**Problem requirements:** Would you print out all of the data exactly and keep the pictures out of it?

**Input data:**
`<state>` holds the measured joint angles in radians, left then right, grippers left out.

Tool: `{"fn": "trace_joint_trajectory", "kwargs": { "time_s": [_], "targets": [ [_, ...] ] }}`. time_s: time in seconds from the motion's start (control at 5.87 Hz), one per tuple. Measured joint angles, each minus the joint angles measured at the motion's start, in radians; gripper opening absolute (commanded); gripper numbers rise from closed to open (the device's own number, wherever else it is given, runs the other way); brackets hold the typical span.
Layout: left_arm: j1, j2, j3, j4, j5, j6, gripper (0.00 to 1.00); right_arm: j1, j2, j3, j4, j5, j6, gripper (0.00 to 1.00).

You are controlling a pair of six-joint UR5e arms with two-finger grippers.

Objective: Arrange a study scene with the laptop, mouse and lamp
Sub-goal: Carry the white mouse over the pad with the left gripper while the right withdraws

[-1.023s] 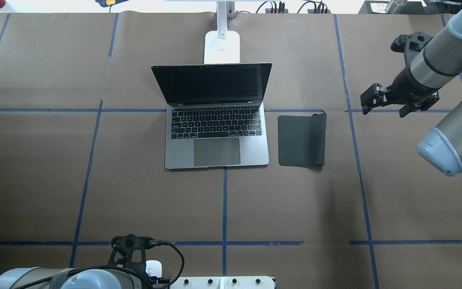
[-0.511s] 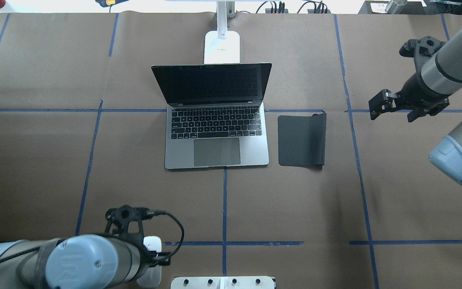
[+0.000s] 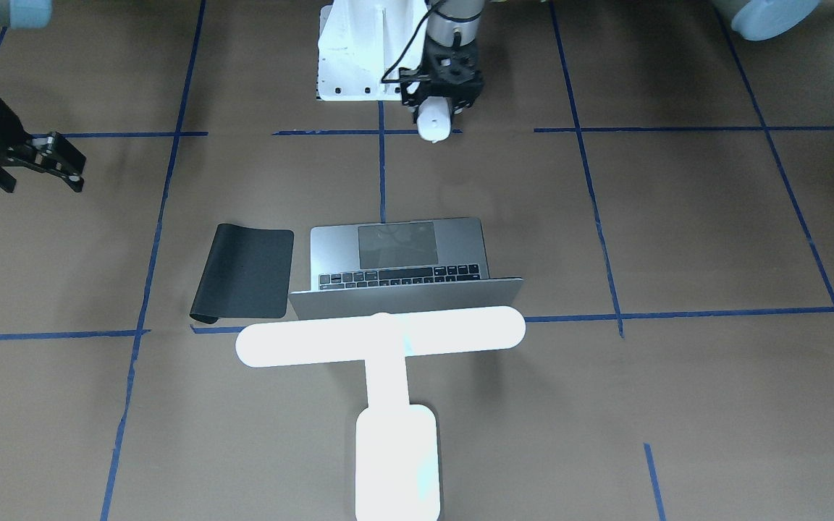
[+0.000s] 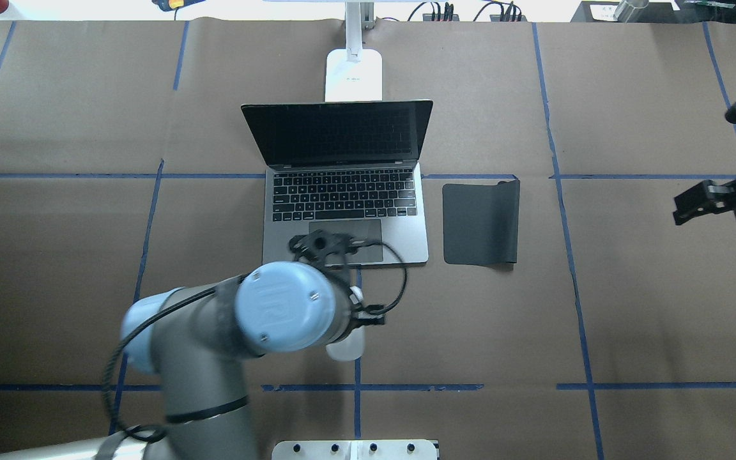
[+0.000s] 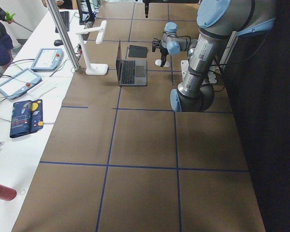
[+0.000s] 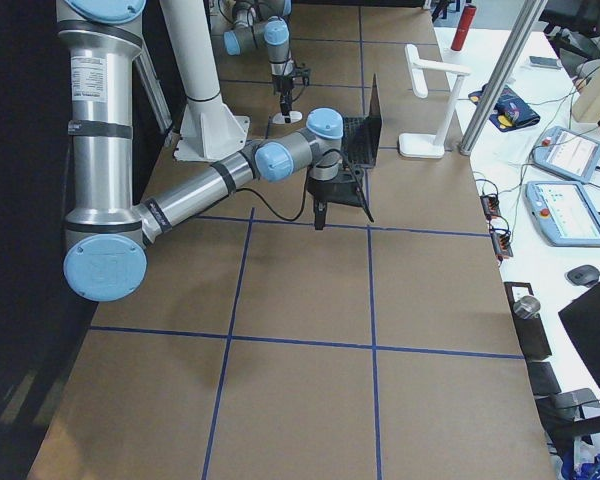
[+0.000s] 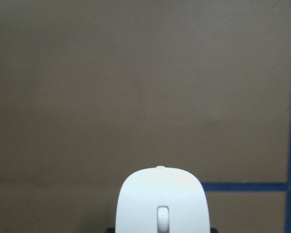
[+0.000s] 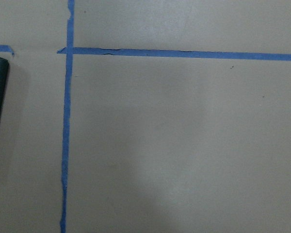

**Answer below:**
`<state>` holds the measured joint angles in radians, left then right, grippers left out.

Tool: `{"fn": "trace_joint_trajectory", "kwargs": { "time_s": [_], "targets": [ [_, ...] ] }}`. time_s: time in seconds from the motion's start (control at 5.87 Hz), one per tuple. Measured joint angles, each minus the joint angles measured at the motion's start, in radians; gripper opening absolute (commanded); gripper numbers rise from closed to open (the device's own number, wherever else it is given, runs the other way); brackets hold the typical span.
Layout: left_arm: j1, j2, j3, j4, j5, j6, gripper (0.00 to 1.00); right_arm: j1, j2, j3, j4, j5, j6, gripper (0.00 to 1.00).

You are controlling a pair of six-joint UR5e arms with two-finger grippers.

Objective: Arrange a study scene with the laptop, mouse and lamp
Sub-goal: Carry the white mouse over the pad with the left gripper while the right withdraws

[-1.023s] 
[-0.511s] 
[+0.000s] 
[+0.000s] 
[+0.000s] 
[+0.000s] 
[+0.000s] 
[+0.000s] 

This exercise requires no further output.